Practical information|Spark’s in-depth exploration and practice in Kangaroo Cloud Data Stack

Spark is a fast, versatile, and scalable big data computing engine . It has the advantages of high performance, ease of use, fault tolerance, seamless integration with the Hadoop ecosystem, and high community activity. In actual use, it has a wide range of application scenarios:

· Data cleaning and preprocessing: In big data analysis scenarios, data usually needs cleaning and preprocessing operations to ensure data quality and consistency. Spark provides a rich API that can clean, filter, transform and other operations on data.

· Batch processing analysis: Spark is suitable for batch processing tasks in various application scenarios, including statistical analysis, data mining, feature extraction, etc. Users can use Spark's powerful API and built-in libraries to perform complex data processing and analysis to mine data. intrinsic value in

· Interactive query: Spark provides the Spark SQL module that supports SQL query . Users can use standard SQL statements for interactive query and large-scale data analysis.

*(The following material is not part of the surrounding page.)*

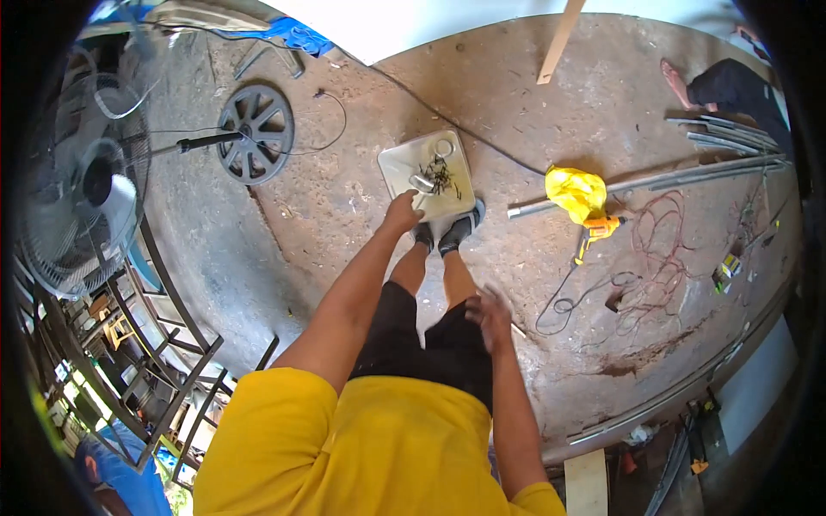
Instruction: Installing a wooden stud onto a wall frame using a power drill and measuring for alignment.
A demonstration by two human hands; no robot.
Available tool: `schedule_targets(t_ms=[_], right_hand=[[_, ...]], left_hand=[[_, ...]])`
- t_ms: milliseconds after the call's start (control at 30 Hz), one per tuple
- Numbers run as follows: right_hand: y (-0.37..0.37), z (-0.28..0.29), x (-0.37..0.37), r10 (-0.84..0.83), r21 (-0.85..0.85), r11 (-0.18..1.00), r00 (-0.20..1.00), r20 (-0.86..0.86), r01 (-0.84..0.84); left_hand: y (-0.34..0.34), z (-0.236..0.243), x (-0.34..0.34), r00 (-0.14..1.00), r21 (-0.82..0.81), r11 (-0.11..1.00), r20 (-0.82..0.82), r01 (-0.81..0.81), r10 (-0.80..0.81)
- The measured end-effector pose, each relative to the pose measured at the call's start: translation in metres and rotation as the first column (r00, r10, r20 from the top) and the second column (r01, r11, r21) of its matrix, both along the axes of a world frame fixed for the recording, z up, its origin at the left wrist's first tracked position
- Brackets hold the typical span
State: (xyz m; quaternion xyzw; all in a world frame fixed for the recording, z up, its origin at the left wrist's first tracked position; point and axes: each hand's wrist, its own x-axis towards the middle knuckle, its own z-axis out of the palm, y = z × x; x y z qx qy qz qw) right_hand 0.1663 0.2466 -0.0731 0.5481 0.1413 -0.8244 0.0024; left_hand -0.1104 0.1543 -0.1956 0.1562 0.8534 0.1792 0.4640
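My left hand [402, 212] reaches down over a cream-coloured tray [395, 158] on the floor in front of my feet. Its fingers are closed at the edge of a small silvery, rounded thing [422, 183], whose exact kind I cannot make out. Beside that thing, a heap of small dark pieces [439, 176], like screws or nails, lies in the tray. A pale round ring or cup [444, 148] stands near the tray's far edge. By my right thigh hangs my right hand [492, 320], slightly blurred, with its fingers loosely apart and nothing seen in them.
A yellow-orange power tool [600, 227] under a yellow cover [576, 192] lies right, by metal tubes [645, 179] and tangled wires [658, 249]. A round fan base [256, 135], a fan [95, 185] and a metal frame [172, 344] are left. Another person's foot [674, 82] shows far right.
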Motion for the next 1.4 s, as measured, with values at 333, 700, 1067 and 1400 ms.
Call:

The use of Spark in Kangaroo Cloud

In the Kangaroo Cloud Stack offline development platform , we provide three ways to use Spark:

● Create Spark SQL tasks

Users can implement their own business logic directly by writing SQL. This method is currently the most widely used way to use Spark on the data stack offline platform, and it is also the most recommended method.

● Create Spark Jar task

Users need to use Scala or Java language to implement business logic on IDEA, then compile and package the project, upload the resulting Jar package to the offline platform, then reference this Jar package when creating a Spark Jar task , and finally submit the task Just go to the scheduled run.

For requirements that are difficult to achieve or express using SQL, or users have other deeper requirements, Spark Jar tasks undoubtedly provide users with a more flexible way to use Spark.

● Create PySpark tasks

Users can directly write corresponding Python code . Among our customer base, there are quite a few customers for whom, in addition to SQL, Python may be their main language. Especially for users with certain data analysis and algorithm foundations, they often conduct deeper analysis of processed data. At this time, PySpark tasks are naturally their best choice.

Spark plays an important role in the Kangaroo Cloud Data Stack offline development platform . Therefore, we have made a lot of internal optimizations to Spark to make it more convenient for customers to submit tasks using Spark. We have also made some tools based on Spark to enhance the functionality of the entire data stack offline development platform.

In addition, Spark also plays a very important role in the data lake scenario. Kangaroo Cloud's integrated lake and warehouse module already supports two major data lakes, Iceberg and Hudi. Users can use Spark to read and write lake tables. The bottom layer of lake table management is also implemented by using Spark to call different stored procedures.

The following will explain the optimization made inside Kangaroo Cloud from both the engine side and Spark itself.

Engine side optimization

The functions of the internal engine of Kangaroo Cloud are mainly used for task submission, task status acquisition, task log acquisition, stopping tasks, syntax verification, etc. We have optimized each function point to varying degrees. The following is a brief introduction through two examples.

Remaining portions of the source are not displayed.